Another quick note / question: I left the capture running for a ~45 minutes, then saved the capture as a file — why is it such a big file? (it's 235MB) I thought it was just text. Even a lot of text shouldn't weigh that much...
Looking through that file using Wireshark — I tried sorting through the entries but there were too many of them so I changed the preferences to allow for more caching but then every attempt at sorting was really slow. Anyway, I did see a lot of packets going from that same 10.23.10.48 address to all kind of IP addresses, using all kinds of different protocols. I finally noticed this little line at the bottom of the screen after filtering for that IP only:
So I guess this probably means this IP some kind of private IP address my device is using and doesn't have anything to do with the virtual server, but rather with my device. I'm a bit confused at this point, as my IP shows up as 216.165.95.169 and not 10.23.10.48.
...Did some digging and found out this IP address belongs to my network interface (en0 — I ran ifconfig and recognized it from when I first opened Wireshark and selected 'Wi-Fi: en0"). I've learned that this is common in LAN (Local Area Network), and that the network interface needs to have its own IP address for it to be able to communicate with other devices on the same network and beyond. Still wondering why that's a different address from my public IP address — apparently that's a common technique called NAT (Network Address Translation) that allows multiple devices to share the same public IP address.
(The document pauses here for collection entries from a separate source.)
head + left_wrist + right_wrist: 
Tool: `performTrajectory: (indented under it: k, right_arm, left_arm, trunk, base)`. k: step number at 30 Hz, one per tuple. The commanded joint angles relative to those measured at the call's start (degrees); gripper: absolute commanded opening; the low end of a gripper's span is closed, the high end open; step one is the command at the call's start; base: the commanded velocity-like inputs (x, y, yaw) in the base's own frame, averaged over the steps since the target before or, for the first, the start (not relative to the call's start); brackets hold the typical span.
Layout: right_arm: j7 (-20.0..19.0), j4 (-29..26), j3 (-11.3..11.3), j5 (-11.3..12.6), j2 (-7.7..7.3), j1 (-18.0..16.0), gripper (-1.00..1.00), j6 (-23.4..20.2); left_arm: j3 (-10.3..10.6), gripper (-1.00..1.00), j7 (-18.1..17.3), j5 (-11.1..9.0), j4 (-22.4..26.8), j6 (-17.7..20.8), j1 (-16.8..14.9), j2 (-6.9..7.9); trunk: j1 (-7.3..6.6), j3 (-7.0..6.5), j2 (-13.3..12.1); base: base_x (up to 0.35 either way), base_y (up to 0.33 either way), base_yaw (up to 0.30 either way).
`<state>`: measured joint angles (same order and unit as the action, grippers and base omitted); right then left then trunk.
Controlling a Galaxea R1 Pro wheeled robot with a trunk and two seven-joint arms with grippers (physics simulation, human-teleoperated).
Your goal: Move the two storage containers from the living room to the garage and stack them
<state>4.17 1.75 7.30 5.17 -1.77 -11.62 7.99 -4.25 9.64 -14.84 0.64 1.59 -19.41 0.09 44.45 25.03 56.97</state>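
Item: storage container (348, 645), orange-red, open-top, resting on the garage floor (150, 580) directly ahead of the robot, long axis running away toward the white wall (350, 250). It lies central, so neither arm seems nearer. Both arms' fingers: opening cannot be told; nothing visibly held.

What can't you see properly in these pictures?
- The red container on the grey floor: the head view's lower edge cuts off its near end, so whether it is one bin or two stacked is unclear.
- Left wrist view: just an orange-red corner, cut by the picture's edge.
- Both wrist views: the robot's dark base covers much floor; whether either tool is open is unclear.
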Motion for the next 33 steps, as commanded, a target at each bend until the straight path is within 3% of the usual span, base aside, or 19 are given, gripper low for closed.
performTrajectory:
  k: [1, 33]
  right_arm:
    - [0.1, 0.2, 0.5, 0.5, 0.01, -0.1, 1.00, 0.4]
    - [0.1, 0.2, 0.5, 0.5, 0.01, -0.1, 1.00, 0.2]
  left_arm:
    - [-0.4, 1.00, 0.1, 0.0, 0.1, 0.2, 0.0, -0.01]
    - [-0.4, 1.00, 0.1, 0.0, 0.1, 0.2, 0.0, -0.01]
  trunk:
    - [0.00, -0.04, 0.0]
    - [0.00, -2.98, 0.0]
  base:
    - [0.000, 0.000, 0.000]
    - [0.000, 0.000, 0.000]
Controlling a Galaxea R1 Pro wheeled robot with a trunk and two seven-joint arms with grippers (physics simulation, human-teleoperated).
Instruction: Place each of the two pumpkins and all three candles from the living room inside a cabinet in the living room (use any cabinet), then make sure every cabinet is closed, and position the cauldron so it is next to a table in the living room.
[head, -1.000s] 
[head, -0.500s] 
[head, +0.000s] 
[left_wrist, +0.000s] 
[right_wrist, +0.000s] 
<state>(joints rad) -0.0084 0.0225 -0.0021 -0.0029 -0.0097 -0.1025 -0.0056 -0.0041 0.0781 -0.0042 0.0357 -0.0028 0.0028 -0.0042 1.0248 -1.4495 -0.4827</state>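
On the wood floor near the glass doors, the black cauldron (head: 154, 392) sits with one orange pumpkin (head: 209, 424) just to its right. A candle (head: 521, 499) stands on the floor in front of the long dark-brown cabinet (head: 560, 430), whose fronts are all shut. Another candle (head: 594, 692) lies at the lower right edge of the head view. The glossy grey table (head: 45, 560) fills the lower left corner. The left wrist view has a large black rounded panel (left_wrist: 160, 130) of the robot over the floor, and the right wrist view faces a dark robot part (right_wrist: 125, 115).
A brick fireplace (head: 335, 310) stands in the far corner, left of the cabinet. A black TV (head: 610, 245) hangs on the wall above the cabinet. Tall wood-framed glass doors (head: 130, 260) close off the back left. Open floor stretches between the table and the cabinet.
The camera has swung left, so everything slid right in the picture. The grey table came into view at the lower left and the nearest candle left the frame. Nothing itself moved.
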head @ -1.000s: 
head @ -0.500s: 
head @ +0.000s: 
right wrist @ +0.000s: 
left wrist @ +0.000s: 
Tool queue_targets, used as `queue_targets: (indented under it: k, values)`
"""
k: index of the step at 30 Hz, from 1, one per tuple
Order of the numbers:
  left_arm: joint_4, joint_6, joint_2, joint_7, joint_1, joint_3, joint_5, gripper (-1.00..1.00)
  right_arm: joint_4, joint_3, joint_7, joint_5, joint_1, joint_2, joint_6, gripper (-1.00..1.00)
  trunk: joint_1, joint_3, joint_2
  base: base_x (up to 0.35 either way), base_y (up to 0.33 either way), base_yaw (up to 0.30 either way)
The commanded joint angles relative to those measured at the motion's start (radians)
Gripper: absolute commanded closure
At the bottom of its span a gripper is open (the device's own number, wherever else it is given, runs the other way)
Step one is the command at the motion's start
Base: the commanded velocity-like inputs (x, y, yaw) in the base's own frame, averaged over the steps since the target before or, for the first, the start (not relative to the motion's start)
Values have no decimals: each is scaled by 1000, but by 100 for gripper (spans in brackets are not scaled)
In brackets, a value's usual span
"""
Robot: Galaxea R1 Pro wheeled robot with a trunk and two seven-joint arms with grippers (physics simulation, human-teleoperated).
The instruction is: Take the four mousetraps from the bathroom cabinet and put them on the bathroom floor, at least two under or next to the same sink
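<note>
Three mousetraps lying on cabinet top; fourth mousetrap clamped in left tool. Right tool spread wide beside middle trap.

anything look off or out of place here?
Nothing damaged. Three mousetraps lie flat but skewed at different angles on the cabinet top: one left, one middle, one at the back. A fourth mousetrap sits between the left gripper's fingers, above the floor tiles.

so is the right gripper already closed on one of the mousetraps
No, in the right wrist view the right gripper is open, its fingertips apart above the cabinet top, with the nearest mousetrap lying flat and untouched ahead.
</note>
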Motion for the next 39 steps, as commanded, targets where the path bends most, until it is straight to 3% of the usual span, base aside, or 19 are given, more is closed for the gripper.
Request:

So this 10(...) address is not actually visible on the public internet, and is probably reused in other devices in other private networks. When my device requests a web page, the router sends the request using my public IP (216...). When the web server sends a response, it comes back to the router's public IP, which then forwards it to the correct device (or "interface"?) inside of the private network. This not only adds an additional layer of security (devices are not directly exposed to the internet), but allows for multiple devices on the same network to share the same public IP address.
Looking at the remaining 1% (327 entries out of 323,455), I immediately notice they look very different. None of them have "normal" IP addresses as the source or destination, and there are only two protocols present — either MDNS or ARP. In class we learned about ARP — Address Resolution Protocol — "how my computer knows what other devices are on the network" — this is essentially just devices pinging each other to let each other know of their existence.
I've learned MDNS is a protocol that allows devices like printers, IoT devices and the like to discover each other when they're on the same local network. The weird string in the source field is (I've found out) a "unique local-link address assigned to a network interface". It's generated based on the interface's MAC address. It is not usable outside of the local network, but rather it's only being used by devices that share the same network.
I realize I have yet to try and actually do something while monitoring packets, and I'd really like to dive deeper but I got hung up on these basic things first and probably spent too much time reading about them. Hopefully I can get to all of it later but at the time of writing this I have to move on to other assignments.